Título: O presidente dois em um
Autor: Dora Kramer
Fonte: O Estado de São Paulo, 25/06/2005, Nacional, p. A6

No improviso, Lula é agressivo; ensaiado, estende a mão. Qual seria o verdadeiro? Sob a batuta de Duda Mendonça, não resta dúvida, o presidente Luiz Inácio da Silva mostra-se, na forma, muito mais adequado ao posto, embora no conteúdo - vimos na campanha eleitoral, ouvimos de novo na quinta-feira à noite - faça concessões às generalidades e à tergiversação.

Sob a égide de sua espontaneidade, o presidente diz o que pensa, cede à tentação da jactância e incorpora o líder de fala agressiva e algo sectário, forjado na luta contra "os poderosos".

No pronunciamento de anteontem falou em "mão estendida" e, abstraindo-se a qualidade de suas citações (agora repetiu João Figueiredo como antes repetira o "doa a quem doer' de Fernando Collor), mostrou-se moderado.

Na terça-feira, Lula abordou o assunto de improviso, adotou o tom de conflito e culpou a oposição pelos males que o atormentam. Tal transposição de personalidade não teria maior importância se ao menos uma delas tivesse revelado à nação o que pensa o presidente da República sobre as denúncias que atingem dirigentes de seu partido e de agremiações integrantes de sua base de apoio parlamentar.

Essa dicotomia entre a atitude improvisada e as maneiras ensaiadas, também não chamariam atenção caso em algum dos dois estados de consciência o presidente tivesse revelado ao país suas idéias a respeito dos significados, das implicações, das conseqüências da crise em curso, e dos procedimentos a serem adotados para uma travessia o menos traumática possível.

Luiz Inácio da Silva, entretanto, não dirimiu dúvidas.
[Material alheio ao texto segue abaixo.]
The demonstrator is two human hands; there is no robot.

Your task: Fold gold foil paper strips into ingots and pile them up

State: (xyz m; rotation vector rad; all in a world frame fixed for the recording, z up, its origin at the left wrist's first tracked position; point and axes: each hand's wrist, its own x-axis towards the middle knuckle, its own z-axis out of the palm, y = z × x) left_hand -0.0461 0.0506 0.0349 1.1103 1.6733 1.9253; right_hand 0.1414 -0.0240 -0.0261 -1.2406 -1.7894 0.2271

No máximo, acrescentou mais uma incerteza ao já tão incerto cenário: afinal de contas, qual a posição do presidente frente a crise?

Quem lidará com ela, o presidente de fala conciliadora, que classifica a corrupção como "câncer antigo", mas reconhece como seu o dever de combatê-lo, ou o Lula do conflito que não admite como sua a responsabilidade de lançar luz ao escândalo em curso, joga todas as mazelas nas costas do Congresso e atribui a culpa da crise a uma entidade maléfica - conhecida agora genericamente pelo nome de "eles" - interessada em inviabilizar o seu mandato?

Por enquanto, a resposta é nenhum dos dois.

Tanto o presidente quanto seus auxiliares e aliados insistem na mesma tecla: abordam lateralmente o tema, tocam no assunto de forma difusa, quase acadêmica, como se em debate estivesse a tese a corrupção de maneira geral. Em seguida, desviam seus discursos ora para a desqualificação dos denunciantes, ora para o lema "nunca se combateu a corrupção como agora neste país".

Desse modo, usam a Polícia Federal, cujas ações merecem aplausos - embora nem sempre tenham sido bem recebidas, há exemplos recentes, no seio do governo e do PT -, como peneira para tampar o sol.

Uma coisa são as operações policiais às quais deveríamos nos acostumar a encarar como obrigatórias e não como algo excepcional. Outra bem diferente é a explosão de um escândalo com características específicas e do qual o governo buscou subtrair o caráter político ao tentar por todos os meios e modos evitar a investigação no Parlamento.

Ao tirar uma pela outra, o presidente Lula age como se o combate à corrupção fosse uma questão só de polícia e a prática da política aceitasse um certo relaxamento ético em nome de uma causa maior. Confunde as infelizes concessões que o realismo obriga um mandatário a fazer aqui e ali, com licença para transgredir impunemente. E ainda dá a isso o nome de "preço a pagar" para a obtenção da maioria parlamentar não obtida nas urnas.

O "preço" razoável, no caso, é a divisão de espaços de poder com outros partidos. Isso não autoriza ninguém a afrouxar os mecanismos de fiscalização e permitir que os integrantes da aliança transformem a máquina do Estado numa verdadeira casa da moeda para abastecer os caixas paralelos dos partidos e financiar fidelidades governamentais. Do contrário, o nome do jogo não é coalizão, é formação de quadrilha. Se houve isso, cabe primeiro ao presidente verificar e corrigir porque ainda tem mandato e tempo suficiente para isso. A polícia, federal que seja, entra na fase seguinte da história.